When you fall in love, it almost feels like a transformation is taking place in your body. Feelings of lust, driven by androgens and oestrogens, and euphoria cloud our judgement. The biological aspect of first love hugely pertains to the brain. When you first fall in love, the brain truly changes form. These changes in your brain and body create all that passion and desire. Hormones instantly rush to the brain. Both oxytocin, the “love hormone,” and dopamine, the pleasure hormone, rush to the brain when you first fall in love. There are also high levels of adrenaline which explains the racing heart, color that comes to your cheeks, and sweaty palms. Especially in the beginning stages, love becomes an addiction. These hormones that bring us such intense emotions are something our bodies crave. Neuroscience research has shown that love quite literally is like a drug: Falling in love activates the same parts in the brain as a cocaine addiction. A common misconception is that love is solely linked to the heart, but together, the brain and heart play a part. Professor Stephanie Ortigue said when asked which one is more linked to love, either the brain or heart, that “[she] would say the brain, but the heart is also related because the complex concept of love is formed by both bottom-up and top-down processes from the brain to the heart and vice versa. For instance, activation in some parts of the brain can generate stimulations to the heart, butterflies in the stomach. Symptoms we sometimes feel as a manifestation of the heart may sometimes be coming from the brain”. Overall, the feelings of love aren’t just something people exaggerate, fake, or feelings that come out of nowhere.

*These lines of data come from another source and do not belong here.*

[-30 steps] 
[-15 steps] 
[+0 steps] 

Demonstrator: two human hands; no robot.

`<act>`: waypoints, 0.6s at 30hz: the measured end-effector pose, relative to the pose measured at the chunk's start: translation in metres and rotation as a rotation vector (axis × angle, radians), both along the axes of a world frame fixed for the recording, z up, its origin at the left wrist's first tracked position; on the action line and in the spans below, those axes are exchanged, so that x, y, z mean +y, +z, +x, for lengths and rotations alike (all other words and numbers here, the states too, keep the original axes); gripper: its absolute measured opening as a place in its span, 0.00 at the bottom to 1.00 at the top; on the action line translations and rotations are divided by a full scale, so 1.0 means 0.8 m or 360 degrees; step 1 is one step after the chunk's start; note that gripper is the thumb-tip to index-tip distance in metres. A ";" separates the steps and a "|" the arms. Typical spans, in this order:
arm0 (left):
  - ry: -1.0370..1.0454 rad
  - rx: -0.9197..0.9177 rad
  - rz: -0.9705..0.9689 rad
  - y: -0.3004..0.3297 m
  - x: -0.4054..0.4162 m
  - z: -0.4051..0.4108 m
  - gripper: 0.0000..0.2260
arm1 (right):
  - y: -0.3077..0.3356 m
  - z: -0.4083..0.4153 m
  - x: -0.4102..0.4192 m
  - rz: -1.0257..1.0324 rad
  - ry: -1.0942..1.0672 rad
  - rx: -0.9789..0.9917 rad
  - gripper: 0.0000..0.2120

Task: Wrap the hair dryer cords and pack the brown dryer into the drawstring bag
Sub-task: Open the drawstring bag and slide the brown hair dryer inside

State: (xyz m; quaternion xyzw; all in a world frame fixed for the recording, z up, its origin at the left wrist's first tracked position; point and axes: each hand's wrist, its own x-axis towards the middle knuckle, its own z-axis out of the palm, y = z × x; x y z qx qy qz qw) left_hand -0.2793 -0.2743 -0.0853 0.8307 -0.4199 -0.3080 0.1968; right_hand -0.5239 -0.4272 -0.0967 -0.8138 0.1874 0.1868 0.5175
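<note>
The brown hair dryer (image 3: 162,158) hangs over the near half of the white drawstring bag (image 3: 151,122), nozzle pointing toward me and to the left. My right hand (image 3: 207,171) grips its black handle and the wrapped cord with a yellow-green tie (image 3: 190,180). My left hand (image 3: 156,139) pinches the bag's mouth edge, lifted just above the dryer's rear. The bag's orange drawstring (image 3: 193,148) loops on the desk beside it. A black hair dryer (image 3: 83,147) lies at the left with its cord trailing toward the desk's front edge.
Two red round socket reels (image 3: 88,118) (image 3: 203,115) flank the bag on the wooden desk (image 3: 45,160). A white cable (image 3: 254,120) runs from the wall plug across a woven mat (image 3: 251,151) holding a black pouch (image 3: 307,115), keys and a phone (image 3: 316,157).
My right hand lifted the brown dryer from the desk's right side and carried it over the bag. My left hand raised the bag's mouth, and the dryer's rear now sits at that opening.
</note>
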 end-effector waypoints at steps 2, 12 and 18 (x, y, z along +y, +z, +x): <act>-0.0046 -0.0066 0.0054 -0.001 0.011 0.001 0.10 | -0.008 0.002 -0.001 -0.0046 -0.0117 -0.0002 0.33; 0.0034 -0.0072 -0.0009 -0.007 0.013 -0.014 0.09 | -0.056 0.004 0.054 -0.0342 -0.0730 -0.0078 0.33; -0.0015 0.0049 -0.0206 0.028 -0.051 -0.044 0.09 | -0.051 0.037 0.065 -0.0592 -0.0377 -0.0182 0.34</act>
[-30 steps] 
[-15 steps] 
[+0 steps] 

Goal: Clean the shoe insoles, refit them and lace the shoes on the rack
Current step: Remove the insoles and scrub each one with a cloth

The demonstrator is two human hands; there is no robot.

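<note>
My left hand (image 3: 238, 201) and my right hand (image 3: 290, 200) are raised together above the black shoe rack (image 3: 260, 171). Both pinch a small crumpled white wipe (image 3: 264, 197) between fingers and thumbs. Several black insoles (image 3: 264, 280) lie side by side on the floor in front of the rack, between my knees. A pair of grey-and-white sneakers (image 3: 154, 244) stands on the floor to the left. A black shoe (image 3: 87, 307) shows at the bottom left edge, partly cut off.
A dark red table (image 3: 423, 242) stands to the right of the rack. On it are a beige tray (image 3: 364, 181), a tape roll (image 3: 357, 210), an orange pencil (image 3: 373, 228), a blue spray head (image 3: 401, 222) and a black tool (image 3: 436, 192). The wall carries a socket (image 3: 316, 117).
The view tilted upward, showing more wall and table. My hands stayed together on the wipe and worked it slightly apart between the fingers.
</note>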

When we fall in love, our bodies react in many ways such as Ortigue explained, but why? This is where evolution comes into play. Romantic love is a drive, and “it’s a drive as powerful as hunger”, explains Dr. Helen Fisher. Our bodies fall in love because it’s evolutionary in our best interest. You’re conscious of the other person’s flaws, but your brain is telling you it’s OK to ignore them. Love helps us find a mate to facilitate reproduction. In order for our species to continue on for many generations, it’s ingrained in us to become blindly enamored by an unprecedented love so that we enter the attachment stage long enough to reproduce and raise children. 

After you’ve been with a partner for a while, these first feelings tend to fade and are replaced with attachment. This is the final phase. This tends to happen when you begin to feel closely bonded and start making long-term plans together. Oxytocin is present, but also vasopressin is detected and associated with the sense of calm, tranquility, and stability one feels in lasting love. If a romantic love lasts, the ocean of emotions, and at times angst, calms within one or two years as Schwartz describes. “The passion is still there, but the stress of it is gone.” The key concept is that you now feel comfortable around your significant other.  What began as passionate love shifts into what is regularly called compassionate love—profound but not as euphoric as that experienced during the early stages of romance. Love, which started off as a stressor (to our brains and bodies), becomes a buffer against stress. Brain areas associated with reward and pleasure are still active as loving relationships continue, but the never-ending craving and desire that are inherent in romantic love often lessen.